Try it out, take your old motor apart and press the shaft out, they come right out on any motor I have tried it on. I am sure that at motor factory if they needed a special shaft they wouldn't add on to a old one.

Circlip
04-12-2010, 08:54 AM
Nowt like integrity DrPepper, thats the integrity of a ONE piece shaft.

Never played with a gyroscope?????

Regards Ian.

dr pepper
04-12-2010, 10:57 AM
Theres ally bits stuck out on the ends of the rotor, for counterweights to fit to for balancing, I'd squash these presing it out, unless I mnake a little jig to press against.
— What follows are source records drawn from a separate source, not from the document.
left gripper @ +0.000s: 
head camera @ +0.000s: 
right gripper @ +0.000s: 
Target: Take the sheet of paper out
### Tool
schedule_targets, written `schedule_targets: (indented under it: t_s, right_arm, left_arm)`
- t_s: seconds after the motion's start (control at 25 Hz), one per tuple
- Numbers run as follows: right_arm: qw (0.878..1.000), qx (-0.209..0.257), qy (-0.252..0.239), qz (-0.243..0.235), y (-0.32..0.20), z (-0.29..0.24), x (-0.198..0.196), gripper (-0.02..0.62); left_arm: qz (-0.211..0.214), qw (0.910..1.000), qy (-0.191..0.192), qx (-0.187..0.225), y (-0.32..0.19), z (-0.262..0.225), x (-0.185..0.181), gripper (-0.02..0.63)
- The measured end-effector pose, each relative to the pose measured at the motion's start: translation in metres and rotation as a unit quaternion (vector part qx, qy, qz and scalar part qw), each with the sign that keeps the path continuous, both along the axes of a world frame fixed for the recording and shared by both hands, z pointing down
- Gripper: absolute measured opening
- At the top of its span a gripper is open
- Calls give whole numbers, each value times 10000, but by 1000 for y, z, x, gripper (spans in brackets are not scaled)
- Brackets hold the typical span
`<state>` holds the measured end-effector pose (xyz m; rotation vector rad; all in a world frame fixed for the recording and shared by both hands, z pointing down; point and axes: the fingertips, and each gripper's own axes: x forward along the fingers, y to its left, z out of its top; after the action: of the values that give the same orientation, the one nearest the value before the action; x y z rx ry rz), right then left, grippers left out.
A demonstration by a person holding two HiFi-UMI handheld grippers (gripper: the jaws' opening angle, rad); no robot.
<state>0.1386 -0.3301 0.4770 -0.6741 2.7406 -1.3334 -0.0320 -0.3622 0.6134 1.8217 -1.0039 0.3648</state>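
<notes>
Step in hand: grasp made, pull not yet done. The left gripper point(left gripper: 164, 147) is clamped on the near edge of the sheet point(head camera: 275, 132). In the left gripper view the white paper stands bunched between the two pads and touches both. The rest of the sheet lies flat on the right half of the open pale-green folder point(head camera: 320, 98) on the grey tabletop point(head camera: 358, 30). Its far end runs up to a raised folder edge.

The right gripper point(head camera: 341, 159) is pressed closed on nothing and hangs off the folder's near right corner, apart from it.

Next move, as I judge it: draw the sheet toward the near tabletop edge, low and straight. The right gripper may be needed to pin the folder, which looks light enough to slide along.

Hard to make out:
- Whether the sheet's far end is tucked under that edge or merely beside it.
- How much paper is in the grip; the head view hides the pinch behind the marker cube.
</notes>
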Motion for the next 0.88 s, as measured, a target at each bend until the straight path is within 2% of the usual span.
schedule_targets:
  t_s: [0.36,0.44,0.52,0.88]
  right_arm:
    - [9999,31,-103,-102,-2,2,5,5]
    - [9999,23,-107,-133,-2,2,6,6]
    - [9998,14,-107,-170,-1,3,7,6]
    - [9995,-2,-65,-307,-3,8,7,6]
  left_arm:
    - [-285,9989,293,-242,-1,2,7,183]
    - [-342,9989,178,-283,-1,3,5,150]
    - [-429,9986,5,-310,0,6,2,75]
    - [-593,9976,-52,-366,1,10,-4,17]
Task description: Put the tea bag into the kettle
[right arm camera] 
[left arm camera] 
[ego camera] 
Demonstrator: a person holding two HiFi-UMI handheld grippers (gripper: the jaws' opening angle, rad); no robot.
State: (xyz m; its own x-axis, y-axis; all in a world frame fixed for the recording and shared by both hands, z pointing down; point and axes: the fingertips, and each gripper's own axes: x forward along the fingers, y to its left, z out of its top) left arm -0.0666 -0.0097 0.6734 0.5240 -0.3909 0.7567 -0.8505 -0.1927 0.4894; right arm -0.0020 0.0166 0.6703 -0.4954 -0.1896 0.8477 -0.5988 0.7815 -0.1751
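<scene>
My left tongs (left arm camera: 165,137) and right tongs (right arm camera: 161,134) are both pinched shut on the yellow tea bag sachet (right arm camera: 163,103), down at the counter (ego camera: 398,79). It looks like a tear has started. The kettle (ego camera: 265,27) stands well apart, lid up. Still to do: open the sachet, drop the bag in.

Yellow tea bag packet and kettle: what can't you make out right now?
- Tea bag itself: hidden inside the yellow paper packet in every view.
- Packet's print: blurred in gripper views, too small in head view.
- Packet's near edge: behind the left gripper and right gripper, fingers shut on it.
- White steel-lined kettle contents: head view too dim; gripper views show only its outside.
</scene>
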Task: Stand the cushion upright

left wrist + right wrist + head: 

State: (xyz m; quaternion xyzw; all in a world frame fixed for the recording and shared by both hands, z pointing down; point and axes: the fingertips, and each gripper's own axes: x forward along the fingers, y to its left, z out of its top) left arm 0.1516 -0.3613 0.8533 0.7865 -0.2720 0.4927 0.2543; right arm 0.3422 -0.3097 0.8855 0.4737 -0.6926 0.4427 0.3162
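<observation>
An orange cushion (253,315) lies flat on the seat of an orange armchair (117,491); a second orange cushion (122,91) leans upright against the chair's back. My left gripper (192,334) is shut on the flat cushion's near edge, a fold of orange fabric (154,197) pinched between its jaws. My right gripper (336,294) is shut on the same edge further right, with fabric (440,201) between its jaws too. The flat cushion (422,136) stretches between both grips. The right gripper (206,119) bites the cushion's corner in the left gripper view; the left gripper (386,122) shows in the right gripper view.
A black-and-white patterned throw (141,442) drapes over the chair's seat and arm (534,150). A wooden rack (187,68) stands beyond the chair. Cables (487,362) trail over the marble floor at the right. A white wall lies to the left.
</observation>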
Grinders with 1kw motors are really expensive,more than my beer budget.

Evan
04-12-2010, 12:40 PM
It will hold. I have done exactly what I explained on a small starter motor that I used to drive my electric bike and it never loosened. Don't underestimate the holding ability of a locking taper, especially when it is clamped. The socket head cap screw gives it back a lot more strength than the missing material gave it.

digr
04-12-2010, 03:16 PM
Theres ally bits stuck out on the ends of the rotor, for counterweights to fit to for balancing, I'd squash these pressing it out, unless I make a little jig to press against.

Grinders with 1kw motors are really expensive,more than my beer budget.
You usually have to make some kind of fixture. Don't try it if you think you are going to ruin your motor, just telling you what has worked for me in the past The biggest motor was a two horse and the smallest was a small fan motor.

dr pepper
04-13-2010, 08:50 AM
Actually I've done a similar thing come to think of it, I pressed out the shaft of a car alty and replaced the windings with magnets to make a wind powered generator.